If you are ever in doubt apply a thin coat of dewaxed shellac. I think shellac would stick to peanut butter and peanut butter to shellac.

Regards

Jerry


----------



## harrysin (Jan 15, 2007)

Jerry, as I'm about to use Shellac for the first time since school in about 1948, what is dewaxed shellac?


----------



## jerrymayfield (Sep 25, 2004)

Shellac naturally contains wax(this is the type I use most of the time). The ever present polyurethane varnish and now water borne finishes have trouble adhering to natural shellac, so the caveat about dewaxed.Since it has been a while since you have used shellac, try to forget all about applying varnish. Shellac is a different animal. It is an excellent finish, I really like the less refined grades. Good luck, I think you will like it.

Regards

Jerry


----------



## rstermer (Apr 22, 2008)

jerrymayfield said:


> If you are ever in doubt apply a thin coat of dewaxed shellac. I think shellac would stick to peanut butter and peanut butter to shellac.
> 
> Regards
> 
> Jerry


Thanks Jerry, Once I apply the shellac can I then apply my finish over the shellac? Excuse me for being obtuse, but finishing is the area of woodworking about hich I know the least and which gives me the most problems.
rstermer


----------



## jerrymayfield (Sep 25, 2004)

What are you finishing and what look are you going for?. In many cases shellac doesn't need to be top coated. Finishing is a skill that is learned like others,the only mystery is the little facts the finishing companies are willing to share and the misinformation that is given out as facts by well intentioned people.

Regards
Jerry


----------



## rstermer (Apr 22, 2008)

I have made a replacement top for a jewelry box and am trying to match the existing finish which is a dark red mahogony often seen on wood items imported from China. It looks like I won't need to use the water based stain as it was too brown in tone when I applied it to a test piece of the poplar I used to make the replacement top. Right now I have a coat of red mahogony on as a base. I'm going to add a second coat of the red mahogony and then finish with two coats of Bombay mahogony finish, which is a combined stain and Polyurethane finish. That combo seemed to match the existing finish on the rest of the box pretty well. Its not a finish I would select myself if I was starting from scratch, but I need to match what is already there.
rstermer


----------



## seawolf21 (Jan 19, 2007)

The waterbased stain soaks deep into the wood so you can use any topcoat. Why not use waterbased varnish? I use it all the time and the drying time is less. Outdoor projects need marine type varnish though.

Gary


----------



## jerrymayfield (Sep 25, 2004)

Any mixture of stain and varnish is a disaster waiting to happen. You may find it difficult to match any color using a combination of pigment stains. I have had better luck using dye stains.

Good Luck

Jerry


----------



## rstermer (Apr 22, 2008)

jerrymayfield said:


> Any mixture of stain and varnish is a disaster waiting to happen. You may find it difficult to match any color using a combination of pigment stains. I have had better luck using dye stains.
> 
> Good Luck
> 
> Jerry


Thanks, I'm really new to woodworking and not very skilled, so it takes me a long time to do anything. I really hate it when I screw up because I've got so much time invested in the work, but I think this will be ok. I already tried out the combo on some scrap and it seems to match the existing color pretty well. 

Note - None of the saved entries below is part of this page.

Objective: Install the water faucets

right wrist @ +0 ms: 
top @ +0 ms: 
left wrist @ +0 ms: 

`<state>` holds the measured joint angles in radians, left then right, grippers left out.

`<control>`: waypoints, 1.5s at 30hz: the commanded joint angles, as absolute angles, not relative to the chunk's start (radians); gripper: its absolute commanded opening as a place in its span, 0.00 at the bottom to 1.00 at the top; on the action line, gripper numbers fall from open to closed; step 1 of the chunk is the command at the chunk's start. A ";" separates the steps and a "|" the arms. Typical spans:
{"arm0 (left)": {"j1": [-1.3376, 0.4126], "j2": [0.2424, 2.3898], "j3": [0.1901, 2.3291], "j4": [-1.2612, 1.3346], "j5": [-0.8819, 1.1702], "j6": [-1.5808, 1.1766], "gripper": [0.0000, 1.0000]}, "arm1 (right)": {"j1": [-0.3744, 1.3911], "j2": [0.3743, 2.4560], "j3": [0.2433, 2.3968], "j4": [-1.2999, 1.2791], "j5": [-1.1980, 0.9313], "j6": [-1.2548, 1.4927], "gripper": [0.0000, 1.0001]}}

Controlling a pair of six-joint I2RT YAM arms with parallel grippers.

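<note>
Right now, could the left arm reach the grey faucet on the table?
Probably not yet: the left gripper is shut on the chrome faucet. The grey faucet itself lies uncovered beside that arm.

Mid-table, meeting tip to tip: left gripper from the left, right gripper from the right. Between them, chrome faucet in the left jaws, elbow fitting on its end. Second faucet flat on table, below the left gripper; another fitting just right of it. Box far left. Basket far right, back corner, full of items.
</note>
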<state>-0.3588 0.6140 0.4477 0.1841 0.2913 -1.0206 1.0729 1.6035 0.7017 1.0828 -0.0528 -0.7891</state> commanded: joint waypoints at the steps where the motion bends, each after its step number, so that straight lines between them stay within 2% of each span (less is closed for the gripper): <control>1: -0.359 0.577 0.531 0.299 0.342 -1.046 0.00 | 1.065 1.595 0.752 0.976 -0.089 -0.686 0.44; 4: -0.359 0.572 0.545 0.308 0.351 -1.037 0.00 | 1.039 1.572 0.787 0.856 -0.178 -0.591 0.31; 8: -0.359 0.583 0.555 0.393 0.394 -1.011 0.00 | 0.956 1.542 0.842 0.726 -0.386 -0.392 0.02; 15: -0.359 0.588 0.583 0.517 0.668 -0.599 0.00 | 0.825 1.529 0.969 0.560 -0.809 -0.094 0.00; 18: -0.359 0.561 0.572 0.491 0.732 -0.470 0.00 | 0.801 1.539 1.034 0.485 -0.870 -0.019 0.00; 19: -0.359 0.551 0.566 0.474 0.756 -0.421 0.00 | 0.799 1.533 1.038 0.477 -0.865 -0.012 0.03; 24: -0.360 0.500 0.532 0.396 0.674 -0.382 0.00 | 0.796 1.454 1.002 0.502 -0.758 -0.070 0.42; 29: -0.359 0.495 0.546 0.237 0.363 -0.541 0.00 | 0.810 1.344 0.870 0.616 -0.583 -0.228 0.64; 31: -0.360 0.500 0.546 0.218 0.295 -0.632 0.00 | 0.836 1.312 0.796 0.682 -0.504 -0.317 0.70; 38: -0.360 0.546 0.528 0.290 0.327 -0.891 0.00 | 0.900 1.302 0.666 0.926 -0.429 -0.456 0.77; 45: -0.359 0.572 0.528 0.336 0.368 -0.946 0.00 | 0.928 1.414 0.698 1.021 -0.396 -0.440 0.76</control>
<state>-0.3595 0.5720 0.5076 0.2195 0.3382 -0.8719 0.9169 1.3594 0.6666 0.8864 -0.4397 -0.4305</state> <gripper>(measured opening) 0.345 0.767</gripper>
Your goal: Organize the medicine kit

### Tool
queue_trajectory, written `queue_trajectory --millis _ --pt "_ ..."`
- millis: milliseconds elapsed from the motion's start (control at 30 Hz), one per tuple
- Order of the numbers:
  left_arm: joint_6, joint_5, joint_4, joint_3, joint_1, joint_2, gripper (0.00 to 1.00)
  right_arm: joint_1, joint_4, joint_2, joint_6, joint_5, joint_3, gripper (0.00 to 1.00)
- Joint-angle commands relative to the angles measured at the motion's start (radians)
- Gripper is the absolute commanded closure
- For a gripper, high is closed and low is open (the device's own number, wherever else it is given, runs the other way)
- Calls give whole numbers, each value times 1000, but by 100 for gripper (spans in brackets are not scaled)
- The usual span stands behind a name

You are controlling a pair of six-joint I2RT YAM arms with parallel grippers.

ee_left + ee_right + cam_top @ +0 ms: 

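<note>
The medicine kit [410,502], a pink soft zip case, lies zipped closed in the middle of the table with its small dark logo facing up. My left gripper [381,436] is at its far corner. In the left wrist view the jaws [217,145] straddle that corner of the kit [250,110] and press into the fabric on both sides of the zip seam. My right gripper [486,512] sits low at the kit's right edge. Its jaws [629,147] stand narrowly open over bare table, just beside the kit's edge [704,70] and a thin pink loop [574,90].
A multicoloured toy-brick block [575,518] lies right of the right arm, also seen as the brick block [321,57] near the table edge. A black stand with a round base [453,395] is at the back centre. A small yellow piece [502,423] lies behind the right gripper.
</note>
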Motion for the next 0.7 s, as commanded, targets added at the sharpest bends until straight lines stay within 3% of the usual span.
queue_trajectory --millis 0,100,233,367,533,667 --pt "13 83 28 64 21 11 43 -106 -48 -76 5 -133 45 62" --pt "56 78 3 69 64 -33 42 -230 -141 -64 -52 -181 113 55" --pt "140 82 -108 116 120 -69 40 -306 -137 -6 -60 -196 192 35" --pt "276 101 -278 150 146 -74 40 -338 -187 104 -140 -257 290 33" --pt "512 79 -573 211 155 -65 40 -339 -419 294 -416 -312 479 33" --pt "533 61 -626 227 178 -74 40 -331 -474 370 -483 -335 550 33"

For future reference I'd like to learn more about the dye stains you mentioned. Do you have any links or other info sources you could point me toward?
Thanks,
rstermer


----------



## jerrymayfield (Sep 25, 2004)

Try homestead finishing products -forum- or lockwood dyes. There is a ton of information available on the web. Once you use dye stains you will use much less pigment stain.

Good Luck

Jerry


----------